Work task
Starting at the line that contains "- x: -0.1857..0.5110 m", repeat each line exactly through the last line of the listing, and repeat nothing else.

Dataset extract
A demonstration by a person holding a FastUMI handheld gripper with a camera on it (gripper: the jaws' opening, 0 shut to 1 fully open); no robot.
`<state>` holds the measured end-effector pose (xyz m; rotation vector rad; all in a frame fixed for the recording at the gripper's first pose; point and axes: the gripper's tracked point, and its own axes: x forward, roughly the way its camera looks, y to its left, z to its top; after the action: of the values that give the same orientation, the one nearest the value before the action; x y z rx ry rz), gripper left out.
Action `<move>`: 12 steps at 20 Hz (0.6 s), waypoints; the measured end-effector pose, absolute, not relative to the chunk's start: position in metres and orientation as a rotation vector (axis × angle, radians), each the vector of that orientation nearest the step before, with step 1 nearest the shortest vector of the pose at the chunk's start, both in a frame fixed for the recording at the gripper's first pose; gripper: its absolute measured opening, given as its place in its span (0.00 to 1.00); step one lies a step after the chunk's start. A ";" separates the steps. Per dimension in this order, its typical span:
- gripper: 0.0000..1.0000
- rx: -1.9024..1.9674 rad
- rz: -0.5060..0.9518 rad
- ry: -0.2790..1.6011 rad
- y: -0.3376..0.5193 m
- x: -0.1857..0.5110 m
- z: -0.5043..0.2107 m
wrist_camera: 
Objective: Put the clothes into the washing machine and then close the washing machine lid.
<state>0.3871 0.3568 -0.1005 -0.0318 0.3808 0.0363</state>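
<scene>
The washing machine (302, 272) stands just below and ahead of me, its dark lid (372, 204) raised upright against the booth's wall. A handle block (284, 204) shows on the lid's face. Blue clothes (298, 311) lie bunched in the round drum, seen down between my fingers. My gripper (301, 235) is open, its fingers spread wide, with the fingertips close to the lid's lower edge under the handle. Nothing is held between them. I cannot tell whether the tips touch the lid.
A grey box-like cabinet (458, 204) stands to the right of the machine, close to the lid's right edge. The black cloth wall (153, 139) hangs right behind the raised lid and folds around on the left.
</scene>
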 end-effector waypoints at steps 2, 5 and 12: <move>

Reply to the exercise
- x: -0.1857..0.5110 m
- z: -0.5043..0.2107 m
wrist_camera: 
Objective: Put the clothes into the washing machine and then close the washing machine lid.
<state>0.3871 0.3568 -0.1005 -0.0318 0.3808 0.0363</state>
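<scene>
The washing machine (302, 272) stands just below and ahead of me, its dark lid (372, 204) raised upright against the booth's wall. A handle block (284, 204) shows on the lid's face. Blue clothes (298, 311) lie bunched in the round drum, seen down between my fingers. My gripper (301, 235) is open, its fingers spread wide, with the fingertips close to the lid's lower edge under the handle. Nothing is held between them. I cannot tell whether the tips touch the lid.
A grey box-like cabinet (458, 204) stands to the right of the machine, close to the lid's right edge. The black cloth wall (153, 139) hangs right behind the raised lid and folds around on the left.
</scene>
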 end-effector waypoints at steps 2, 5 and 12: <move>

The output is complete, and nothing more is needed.